XVI
Home means to my father. My mother died a long time ago. I have always been an orphan. Affection, tenderness, and warmth weaken character.
They indicate poor upbringing. They are petit bourgeois.
When I was eight, I got a wristwatch. It’s the only birthday I still remember. Otherwise, birthdays were like any other day. One just got something that one needed anyway.
I never got what I wished for. One shouldn’t spoil an only child. Should not endanger it. Should not let it slide into the petit bourgeois, selfish behavior. The girls in our building all had such beautiful doll carriages. I, too, longed for one of them.
Romania’s relations with China were still good back then. That could be seen in my toys. I had lots of mechanical toys from China, which my Mother was proud of. I was not yet political when I was six or seven, and I didn’t want to know anything about propaganda and good relations with Communist China. To me, a doll carriage, like the one Juliana got, a doll carriage from Germany, seemed much better, just what I wished for.
Both of my parents explained to me that more understanding was expected from me than from other children. That I had to learn to abstain and not give in to every whim. Be my own master. Control my- self. Show my strengths. Because we were supposed to be the New Humans. The people of the New Era. Stronger than nature. We, children of the Party, had to be an example for all the others.
I don’t know whether all of the children of the PCR block got this lecture.
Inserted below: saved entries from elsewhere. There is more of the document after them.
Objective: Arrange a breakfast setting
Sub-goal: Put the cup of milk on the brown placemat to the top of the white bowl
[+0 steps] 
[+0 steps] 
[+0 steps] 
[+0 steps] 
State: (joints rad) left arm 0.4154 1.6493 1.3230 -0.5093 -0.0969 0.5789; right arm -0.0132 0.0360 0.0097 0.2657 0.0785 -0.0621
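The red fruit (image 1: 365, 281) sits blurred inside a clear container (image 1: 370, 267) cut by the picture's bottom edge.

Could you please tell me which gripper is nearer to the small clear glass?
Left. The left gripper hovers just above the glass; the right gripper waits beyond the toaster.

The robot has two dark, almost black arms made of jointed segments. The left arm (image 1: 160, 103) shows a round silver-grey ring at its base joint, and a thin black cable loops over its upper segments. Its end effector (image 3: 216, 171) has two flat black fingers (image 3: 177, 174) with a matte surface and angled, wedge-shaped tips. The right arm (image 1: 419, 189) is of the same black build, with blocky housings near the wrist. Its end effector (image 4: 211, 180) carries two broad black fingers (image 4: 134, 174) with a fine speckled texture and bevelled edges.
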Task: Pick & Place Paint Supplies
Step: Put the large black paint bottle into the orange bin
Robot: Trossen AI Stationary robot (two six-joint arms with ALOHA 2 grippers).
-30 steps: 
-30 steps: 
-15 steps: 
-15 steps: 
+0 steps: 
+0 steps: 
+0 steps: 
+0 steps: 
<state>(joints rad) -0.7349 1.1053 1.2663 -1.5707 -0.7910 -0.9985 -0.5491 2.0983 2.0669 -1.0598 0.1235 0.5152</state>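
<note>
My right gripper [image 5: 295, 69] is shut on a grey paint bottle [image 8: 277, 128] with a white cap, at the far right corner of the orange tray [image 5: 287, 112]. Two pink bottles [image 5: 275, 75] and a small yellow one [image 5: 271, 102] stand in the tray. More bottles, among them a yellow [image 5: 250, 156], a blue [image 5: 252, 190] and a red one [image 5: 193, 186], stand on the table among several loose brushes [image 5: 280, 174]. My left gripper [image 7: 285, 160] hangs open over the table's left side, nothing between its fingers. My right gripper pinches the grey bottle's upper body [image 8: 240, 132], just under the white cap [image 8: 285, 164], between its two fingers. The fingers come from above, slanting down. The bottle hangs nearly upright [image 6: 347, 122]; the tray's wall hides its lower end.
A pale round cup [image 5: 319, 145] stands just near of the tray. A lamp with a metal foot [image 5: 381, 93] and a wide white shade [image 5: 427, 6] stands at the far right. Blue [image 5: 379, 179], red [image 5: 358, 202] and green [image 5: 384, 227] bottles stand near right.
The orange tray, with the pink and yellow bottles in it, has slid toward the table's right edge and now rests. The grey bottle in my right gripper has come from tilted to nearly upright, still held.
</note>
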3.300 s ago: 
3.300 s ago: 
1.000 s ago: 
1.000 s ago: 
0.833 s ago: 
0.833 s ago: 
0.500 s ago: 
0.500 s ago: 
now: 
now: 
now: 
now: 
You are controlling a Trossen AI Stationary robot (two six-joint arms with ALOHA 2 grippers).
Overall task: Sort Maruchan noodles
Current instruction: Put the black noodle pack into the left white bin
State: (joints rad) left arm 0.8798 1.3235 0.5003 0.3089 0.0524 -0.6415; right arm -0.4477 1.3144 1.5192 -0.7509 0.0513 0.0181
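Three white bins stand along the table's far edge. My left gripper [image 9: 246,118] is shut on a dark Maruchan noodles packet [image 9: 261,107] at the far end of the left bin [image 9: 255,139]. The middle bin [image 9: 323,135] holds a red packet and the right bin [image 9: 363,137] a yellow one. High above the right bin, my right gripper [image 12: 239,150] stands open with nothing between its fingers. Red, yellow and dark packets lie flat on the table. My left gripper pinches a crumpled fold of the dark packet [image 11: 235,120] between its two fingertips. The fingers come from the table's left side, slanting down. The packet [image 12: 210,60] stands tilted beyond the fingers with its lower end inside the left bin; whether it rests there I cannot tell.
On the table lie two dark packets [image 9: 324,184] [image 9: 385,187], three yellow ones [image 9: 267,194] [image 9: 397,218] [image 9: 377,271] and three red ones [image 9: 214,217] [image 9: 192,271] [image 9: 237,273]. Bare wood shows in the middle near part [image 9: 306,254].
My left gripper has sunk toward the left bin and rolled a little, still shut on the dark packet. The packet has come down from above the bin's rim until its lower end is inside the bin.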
But at some point, all of the girls had these damned doll carriages. These capitalist white carriages. The ones that promoted comfort, laziness, and degeneracy. And at some point, I, too, got a buggy.
A buggy. A green one. So toilet-door green that I was ashamed. I should have been ashamed anyway, Father said. Because I couldn’t abstain. It was bad enough that Juliana’s parents had relatives in the West.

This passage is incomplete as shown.